Extended Dynamic Mode Decomposition, embedded in the Koopman framework, is a widely-applied technique to predict the evolution of an observable along the flow of a dynamical control system. However, despite its popularity, the error analysis is still fragmentary. We provide a complete and rigorous analysis for control-affine systems by splitting up the approximation error into the projection and estimation error resulting from the finite dictionary size [3] and the finite amount of i.i.d. data used to generate the surrogate model [1]. If time permits, an extension towards reproducible kernel Hilbert spaces is indicated, see [2] for details. Then, the usefulness of the derived surrogate model for predictive control of non-holonomic systems is demonstrated based on experimental data.
References
[1] Feliks Nüske, Sebastian Peitz, Friedrich Philipp, Manuel Schaller, and Karl Worthmann.

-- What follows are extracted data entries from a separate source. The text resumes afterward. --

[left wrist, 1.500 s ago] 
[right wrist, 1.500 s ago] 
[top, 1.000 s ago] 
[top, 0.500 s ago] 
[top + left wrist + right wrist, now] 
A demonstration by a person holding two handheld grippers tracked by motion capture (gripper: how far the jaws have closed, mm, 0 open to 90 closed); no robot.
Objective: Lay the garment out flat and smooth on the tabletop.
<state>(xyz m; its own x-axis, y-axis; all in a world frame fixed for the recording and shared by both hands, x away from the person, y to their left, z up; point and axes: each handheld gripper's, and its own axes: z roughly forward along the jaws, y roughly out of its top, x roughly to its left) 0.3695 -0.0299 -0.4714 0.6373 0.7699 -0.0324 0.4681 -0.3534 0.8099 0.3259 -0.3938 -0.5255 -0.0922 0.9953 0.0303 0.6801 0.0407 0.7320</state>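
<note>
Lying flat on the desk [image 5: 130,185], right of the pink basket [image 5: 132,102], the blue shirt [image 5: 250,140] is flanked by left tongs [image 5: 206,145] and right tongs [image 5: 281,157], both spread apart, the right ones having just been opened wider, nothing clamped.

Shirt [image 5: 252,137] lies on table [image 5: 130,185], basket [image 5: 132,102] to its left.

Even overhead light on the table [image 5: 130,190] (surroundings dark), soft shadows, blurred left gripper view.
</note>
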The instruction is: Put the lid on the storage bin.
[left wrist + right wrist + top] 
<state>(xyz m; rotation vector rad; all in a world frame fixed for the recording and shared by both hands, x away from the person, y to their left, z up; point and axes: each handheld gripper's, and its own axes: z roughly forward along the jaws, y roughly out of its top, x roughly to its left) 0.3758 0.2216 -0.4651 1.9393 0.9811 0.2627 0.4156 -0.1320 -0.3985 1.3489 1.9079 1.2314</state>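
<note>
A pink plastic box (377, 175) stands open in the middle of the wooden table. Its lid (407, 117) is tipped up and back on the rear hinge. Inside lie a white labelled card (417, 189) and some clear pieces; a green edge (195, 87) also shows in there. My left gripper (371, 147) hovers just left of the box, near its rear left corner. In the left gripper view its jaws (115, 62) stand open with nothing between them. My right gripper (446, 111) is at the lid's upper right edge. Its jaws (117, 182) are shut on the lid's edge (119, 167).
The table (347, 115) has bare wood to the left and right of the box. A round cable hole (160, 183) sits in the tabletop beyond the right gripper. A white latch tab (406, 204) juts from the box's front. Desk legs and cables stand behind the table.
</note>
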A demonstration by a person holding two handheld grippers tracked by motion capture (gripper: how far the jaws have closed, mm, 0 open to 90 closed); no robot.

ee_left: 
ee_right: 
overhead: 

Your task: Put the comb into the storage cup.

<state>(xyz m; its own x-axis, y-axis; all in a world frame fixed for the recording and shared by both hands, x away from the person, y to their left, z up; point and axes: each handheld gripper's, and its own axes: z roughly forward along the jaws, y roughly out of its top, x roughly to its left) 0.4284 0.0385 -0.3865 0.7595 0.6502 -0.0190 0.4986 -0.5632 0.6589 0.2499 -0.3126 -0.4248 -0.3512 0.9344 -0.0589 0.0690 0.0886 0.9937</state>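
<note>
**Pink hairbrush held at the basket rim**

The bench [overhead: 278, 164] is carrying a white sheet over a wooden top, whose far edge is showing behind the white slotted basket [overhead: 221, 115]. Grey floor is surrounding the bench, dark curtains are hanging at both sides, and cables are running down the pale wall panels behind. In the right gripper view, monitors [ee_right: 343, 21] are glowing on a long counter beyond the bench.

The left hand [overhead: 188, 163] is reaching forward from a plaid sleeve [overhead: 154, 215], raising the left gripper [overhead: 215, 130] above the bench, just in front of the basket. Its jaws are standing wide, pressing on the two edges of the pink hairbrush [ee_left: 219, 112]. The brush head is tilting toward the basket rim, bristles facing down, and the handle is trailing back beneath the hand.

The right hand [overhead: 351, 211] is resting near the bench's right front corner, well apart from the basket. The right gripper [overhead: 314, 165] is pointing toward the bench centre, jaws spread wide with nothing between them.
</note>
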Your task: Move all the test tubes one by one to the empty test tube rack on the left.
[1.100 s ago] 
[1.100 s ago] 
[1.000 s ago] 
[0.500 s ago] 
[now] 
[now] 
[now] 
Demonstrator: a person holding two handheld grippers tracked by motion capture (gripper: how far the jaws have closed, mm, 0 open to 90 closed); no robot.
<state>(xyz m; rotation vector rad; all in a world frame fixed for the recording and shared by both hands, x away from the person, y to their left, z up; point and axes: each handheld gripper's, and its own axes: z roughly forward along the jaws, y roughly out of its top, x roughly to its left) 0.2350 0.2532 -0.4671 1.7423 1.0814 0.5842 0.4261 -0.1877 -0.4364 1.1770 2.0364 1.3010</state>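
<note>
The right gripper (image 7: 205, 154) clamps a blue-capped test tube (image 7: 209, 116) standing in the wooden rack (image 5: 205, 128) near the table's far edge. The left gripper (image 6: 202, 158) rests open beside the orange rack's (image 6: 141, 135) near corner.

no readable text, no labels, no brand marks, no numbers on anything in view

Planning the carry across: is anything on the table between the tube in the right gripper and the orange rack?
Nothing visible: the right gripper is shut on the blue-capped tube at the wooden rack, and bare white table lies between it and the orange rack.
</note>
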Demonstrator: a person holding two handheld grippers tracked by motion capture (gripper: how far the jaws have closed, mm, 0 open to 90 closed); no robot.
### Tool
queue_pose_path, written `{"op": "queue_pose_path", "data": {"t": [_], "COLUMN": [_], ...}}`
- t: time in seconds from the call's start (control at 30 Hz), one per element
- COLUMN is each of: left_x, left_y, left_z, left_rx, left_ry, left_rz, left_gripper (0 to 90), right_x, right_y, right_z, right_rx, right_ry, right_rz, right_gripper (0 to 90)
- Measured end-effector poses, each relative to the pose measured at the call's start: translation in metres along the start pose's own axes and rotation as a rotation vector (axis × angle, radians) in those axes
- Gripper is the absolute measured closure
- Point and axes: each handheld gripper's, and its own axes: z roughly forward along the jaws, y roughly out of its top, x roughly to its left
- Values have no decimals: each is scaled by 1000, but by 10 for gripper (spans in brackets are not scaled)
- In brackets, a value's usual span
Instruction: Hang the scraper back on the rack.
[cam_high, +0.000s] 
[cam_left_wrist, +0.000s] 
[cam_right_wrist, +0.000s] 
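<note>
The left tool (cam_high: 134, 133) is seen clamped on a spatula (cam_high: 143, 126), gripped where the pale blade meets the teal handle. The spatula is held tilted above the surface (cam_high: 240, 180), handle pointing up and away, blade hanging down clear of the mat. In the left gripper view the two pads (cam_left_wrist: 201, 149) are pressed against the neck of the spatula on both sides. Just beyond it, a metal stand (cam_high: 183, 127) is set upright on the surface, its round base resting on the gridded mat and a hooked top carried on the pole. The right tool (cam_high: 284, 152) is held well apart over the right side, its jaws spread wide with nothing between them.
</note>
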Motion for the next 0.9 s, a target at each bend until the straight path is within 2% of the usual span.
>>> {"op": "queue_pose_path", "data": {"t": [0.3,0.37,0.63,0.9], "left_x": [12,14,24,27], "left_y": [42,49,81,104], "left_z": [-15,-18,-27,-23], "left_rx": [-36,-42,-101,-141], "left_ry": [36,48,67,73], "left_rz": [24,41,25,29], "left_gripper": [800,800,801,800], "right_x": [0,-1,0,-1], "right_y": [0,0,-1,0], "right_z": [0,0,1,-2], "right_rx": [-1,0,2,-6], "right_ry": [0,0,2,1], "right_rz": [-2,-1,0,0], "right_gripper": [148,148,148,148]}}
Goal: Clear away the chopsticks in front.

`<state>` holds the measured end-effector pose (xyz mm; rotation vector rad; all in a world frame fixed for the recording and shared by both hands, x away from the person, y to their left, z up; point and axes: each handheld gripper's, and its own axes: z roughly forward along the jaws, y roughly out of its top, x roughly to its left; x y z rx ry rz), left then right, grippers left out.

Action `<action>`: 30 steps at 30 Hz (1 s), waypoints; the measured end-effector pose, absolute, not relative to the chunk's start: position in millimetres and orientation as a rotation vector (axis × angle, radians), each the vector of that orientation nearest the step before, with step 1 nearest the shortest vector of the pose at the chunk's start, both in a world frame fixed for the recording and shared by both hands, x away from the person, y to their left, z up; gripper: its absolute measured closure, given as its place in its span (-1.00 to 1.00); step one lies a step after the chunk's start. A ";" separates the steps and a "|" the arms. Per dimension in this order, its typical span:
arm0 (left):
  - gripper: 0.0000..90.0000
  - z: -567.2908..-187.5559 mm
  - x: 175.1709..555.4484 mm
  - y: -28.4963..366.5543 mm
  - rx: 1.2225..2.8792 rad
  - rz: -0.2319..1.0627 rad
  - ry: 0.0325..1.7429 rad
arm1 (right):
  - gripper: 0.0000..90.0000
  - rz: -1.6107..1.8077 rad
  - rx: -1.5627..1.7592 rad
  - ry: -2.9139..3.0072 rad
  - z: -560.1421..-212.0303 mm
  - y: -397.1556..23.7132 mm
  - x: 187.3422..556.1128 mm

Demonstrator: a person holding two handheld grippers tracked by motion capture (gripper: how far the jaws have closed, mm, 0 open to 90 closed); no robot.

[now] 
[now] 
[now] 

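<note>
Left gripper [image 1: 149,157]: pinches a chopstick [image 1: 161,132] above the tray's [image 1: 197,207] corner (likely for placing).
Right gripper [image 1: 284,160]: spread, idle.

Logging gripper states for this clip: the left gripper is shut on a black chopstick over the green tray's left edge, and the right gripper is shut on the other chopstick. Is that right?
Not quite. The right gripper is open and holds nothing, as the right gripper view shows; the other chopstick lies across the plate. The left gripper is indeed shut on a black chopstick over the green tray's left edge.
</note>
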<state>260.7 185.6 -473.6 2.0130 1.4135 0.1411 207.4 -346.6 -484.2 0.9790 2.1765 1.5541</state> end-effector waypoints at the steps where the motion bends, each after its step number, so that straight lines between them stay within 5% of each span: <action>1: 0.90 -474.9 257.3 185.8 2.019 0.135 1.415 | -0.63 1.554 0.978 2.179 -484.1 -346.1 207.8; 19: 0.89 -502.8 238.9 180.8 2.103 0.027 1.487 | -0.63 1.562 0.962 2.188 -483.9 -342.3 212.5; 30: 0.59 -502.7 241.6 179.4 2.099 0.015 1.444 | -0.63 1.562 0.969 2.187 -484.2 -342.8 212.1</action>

Finite-data error bounds for Koopman-based prediction and control. Journal of Nonlinear Science, 33:14, 2023.
[2] Friedrich Philipp, Manuel Schaller, Karl Worthmann, Sebastian Peitz, and Feliks Nüske. Error bounds for kernel-based approximations of the Koopman operator. 2023. arXiv preprint https://arxiv.org/abs/2301.08637.
[3] Manuel Schaller, Karl Worthmann, Friedrich Philipp, Sebastian Peitz, and Feliks Nüske. Towards reliable data-based optimal and predictive control using extended DMD. In Proc. 12th IFAC Symposium on Nonlinear Control
Systems, 2022. Accepted for publication, arXiv preprint arXiv:2202.09084.